**Description of the task:** From the records below, transcribe exactly the lines that begin at the line with "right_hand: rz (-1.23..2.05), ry" and end at the line with "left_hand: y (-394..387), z", both included.

··· Supplied records

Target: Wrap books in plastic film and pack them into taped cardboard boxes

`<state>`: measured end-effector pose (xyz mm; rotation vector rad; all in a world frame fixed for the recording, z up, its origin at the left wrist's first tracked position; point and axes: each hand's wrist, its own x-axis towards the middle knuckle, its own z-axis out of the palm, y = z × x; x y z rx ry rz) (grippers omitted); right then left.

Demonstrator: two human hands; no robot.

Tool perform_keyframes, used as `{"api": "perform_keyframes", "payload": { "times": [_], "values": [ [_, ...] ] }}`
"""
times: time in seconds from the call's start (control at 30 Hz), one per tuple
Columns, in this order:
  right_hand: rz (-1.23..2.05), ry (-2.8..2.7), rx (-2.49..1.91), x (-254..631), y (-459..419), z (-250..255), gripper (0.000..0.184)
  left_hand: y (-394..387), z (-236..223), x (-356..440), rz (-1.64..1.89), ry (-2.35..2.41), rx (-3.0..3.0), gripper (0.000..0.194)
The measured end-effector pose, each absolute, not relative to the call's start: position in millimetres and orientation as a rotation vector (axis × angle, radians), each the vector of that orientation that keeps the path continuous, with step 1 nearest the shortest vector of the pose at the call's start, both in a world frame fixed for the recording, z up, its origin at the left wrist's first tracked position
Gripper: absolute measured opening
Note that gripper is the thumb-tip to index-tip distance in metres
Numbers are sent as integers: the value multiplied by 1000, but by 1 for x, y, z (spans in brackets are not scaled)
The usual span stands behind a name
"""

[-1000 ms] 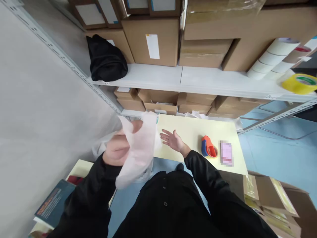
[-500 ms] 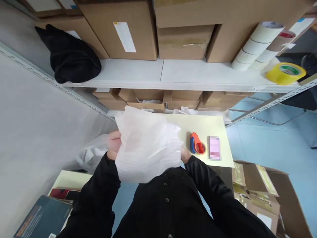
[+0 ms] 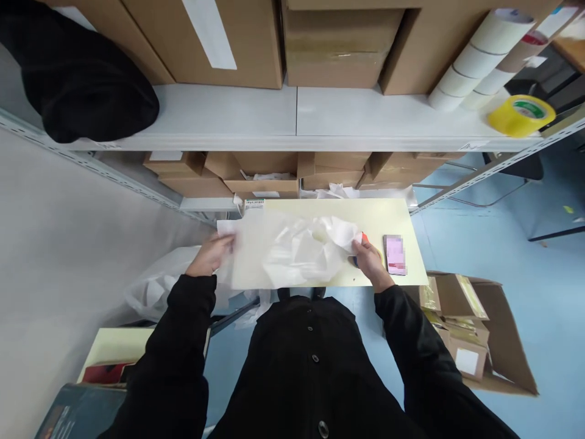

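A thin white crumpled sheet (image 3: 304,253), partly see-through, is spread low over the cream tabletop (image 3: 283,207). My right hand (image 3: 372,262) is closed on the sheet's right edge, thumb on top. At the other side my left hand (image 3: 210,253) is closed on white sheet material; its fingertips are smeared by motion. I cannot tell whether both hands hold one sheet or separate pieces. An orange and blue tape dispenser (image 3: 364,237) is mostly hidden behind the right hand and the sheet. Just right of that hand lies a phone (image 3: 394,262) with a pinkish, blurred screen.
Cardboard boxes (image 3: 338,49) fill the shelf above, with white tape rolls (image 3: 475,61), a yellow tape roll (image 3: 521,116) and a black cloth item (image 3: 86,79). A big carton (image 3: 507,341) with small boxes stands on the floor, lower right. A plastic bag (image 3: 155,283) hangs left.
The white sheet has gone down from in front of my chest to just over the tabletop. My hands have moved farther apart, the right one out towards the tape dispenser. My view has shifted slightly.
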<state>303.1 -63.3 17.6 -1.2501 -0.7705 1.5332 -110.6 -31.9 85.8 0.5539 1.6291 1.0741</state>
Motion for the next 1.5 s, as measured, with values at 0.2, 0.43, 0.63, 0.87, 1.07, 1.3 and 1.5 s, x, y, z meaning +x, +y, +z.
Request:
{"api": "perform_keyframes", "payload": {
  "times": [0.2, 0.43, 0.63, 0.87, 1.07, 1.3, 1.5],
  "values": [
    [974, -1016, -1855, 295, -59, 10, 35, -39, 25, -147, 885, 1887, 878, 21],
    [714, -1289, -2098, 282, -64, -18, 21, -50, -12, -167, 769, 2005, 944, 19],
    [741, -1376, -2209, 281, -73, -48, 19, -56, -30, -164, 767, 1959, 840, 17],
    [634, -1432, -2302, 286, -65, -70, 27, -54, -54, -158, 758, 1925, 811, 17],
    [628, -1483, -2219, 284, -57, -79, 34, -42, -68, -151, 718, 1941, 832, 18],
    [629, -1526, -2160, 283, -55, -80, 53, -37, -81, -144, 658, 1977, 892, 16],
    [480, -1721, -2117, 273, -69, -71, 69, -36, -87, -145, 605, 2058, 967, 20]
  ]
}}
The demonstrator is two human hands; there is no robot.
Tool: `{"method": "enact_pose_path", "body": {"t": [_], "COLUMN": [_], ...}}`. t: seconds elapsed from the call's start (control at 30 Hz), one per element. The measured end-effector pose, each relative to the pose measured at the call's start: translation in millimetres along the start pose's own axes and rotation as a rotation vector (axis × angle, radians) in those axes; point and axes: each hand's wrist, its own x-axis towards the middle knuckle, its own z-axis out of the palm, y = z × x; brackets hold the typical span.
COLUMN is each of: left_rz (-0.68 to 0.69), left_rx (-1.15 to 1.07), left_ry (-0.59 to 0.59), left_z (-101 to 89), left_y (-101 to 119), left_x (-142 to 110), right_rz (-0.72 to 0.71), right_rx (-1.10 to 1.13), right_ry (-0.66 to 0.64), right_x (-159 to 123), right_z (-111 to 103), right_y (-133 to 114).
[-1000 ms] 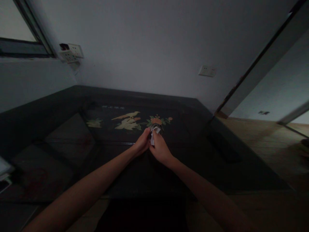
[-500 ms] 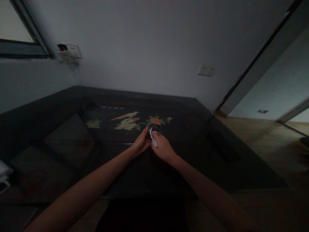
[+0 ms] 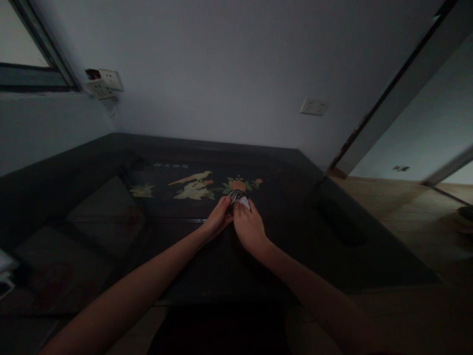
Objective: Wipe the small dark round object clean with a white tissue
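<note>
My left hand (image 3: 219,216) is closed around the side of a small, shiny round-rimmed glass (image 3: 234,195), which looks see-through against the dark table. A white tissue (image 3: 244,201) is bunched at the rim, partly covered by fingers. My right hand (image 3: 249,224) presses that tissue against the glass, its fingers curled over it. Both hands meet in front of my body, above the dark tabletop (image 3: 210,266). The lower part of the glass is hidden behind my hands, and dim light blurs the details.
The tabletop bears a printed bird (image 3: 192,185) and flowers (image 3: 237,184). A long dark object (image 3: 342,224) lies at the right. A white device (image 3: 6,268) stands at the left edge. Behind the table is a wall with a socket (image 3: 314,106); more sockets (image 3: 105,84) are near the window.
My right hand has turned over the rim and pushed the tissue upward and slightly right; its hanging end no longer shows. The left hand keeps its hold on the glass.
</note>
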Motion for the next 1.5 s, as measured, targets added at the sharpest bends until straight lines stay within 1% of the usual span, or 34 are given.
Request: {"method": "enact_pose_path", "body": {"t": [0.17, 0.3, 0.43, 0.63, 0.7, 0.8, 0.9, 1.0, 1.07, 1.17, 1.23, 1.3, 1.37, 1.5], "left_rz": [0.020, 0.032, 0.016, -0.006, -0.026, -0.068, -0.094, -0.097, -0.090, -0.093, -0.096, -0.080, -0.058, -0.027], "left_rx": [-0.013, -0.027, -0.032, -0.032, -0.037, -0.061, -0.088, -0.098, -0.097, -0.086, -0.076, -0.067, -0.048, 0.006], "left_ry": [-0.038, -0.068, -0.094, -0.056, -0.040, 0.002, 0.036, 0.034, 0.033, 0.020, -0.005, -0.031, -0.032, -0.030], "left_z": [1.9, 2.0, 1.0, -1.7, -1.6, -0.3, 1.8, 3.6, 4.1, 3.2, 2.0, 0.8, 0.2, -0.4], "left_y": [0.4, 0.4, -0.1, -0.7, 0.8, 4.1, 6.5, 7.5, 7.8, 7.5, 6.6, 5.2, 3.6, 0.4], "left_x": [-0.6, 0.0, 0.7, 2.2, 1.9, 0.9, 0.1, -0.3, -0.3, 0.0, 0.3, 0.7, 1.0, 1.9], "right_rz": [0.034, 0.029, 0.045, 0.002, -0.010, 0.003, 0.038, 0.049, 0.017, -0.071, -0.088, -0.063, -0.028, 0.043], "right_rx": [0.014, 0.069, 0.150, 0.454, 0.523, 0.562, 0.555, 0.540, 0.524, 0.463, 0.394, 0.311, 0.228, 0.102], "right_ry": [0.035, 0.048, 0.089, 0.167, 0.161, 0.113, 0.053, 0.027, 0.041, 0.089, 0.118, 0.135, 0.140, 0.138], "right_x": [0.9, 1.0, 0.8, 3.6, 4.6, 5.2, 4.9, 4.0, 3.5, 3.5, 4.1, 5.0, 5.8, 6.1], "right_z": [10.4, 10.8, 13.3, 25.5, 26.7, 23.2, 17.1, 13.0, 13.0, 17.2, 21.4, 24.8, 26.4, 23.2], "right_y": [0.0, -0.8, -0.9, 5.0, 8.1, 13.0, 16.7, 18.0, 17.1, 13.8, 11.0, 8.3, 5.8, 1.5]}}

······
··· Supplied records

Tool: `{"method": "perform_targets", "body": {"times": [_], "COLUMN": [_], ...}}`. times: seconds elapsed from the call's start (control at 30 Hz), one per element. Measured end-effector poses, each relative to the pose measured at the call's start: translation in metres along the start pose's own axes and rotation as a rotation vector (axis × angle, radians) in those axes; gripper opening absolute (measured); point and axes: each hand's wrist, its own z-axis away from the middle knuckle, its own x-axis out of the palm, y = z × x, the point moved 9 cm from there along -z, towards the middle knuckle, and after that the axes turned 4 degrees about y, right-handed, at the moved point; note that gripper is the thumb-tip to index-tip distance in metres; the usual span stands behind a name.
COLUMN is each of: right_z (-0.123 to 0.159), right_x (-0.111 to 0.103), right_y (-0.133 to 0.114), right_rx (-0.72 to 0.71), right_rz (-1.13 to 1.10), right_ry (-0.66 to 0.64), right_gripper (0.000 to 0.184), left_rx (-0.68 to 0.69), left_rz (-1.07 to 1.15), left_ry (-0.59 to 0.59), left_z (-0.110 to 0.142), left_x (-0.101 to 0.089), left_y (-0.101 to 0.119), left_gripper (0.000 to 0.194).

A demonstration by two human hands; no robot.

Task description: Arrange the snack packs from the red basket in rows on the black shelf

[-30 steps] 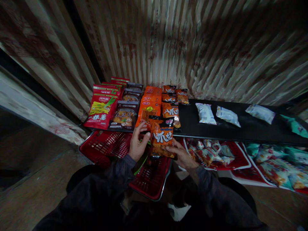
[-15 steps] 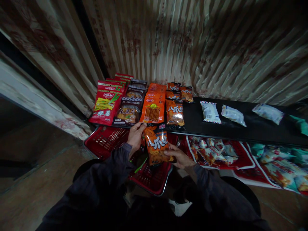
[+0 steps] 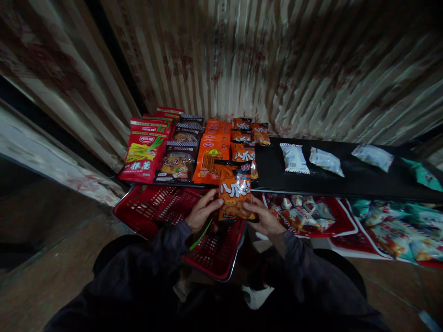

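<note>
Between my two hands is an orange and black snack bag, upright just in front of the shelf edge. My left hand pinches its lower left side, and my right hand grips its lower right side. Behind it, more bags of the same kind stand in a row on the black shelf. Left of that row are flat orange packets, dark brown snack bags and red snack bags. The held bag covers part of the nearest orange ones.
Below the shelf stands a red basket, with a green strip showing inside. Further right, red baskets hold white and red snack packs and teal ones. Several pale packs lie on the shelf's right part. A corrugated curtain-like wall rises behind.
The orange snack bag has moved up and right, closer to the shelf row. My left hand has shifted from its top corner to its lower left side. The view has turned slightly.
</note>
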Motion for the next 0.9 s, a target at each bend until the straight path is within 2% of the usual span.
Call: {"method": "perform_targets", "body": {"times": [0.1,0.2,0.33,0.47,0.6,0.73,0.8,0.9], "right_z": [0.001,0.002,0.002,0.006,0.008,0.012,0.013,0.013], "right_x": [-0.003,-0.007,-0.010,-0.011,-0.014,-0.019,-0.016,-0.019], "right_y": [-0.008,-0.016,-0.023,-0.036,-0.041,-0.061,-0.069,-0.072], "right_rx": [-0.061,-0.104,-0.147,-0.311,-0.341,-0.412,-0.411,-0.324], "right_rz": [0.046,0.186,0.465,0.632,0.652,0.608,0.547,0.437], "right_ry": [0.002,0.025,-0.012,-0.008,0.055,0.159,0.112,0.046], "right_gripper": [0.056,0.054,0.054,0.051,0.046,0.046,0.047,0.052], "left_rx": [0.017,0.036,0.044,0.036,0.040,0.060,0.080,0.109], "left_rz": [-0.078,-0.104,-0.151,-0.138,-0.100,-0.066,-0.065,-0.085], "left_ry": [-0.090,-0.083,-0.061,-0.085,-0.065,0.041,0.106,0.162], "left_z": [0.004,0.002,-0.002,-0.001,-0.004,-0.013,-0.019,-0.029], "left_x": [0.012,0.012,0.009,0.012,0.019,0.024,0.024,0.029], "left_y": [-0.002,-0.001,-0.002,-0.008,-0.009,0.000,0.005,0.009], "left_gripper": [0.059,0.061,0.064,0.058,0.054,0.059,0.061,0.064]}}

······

**Written answer:**
  right_hand: rz (-1.23..2.05), ry (-2.8..2.7), rx (-2.49..1.91), x (-254..631), y (-459..419), z (-250..255), gripper (0.000..0.184)
  left_hand: y (-394..387), z (-236..223), x (-356..440), rz (-1.64..1.89), ry (-2.35..2.41), rx (-3.0..3.0), gripper (0.000..0.194)

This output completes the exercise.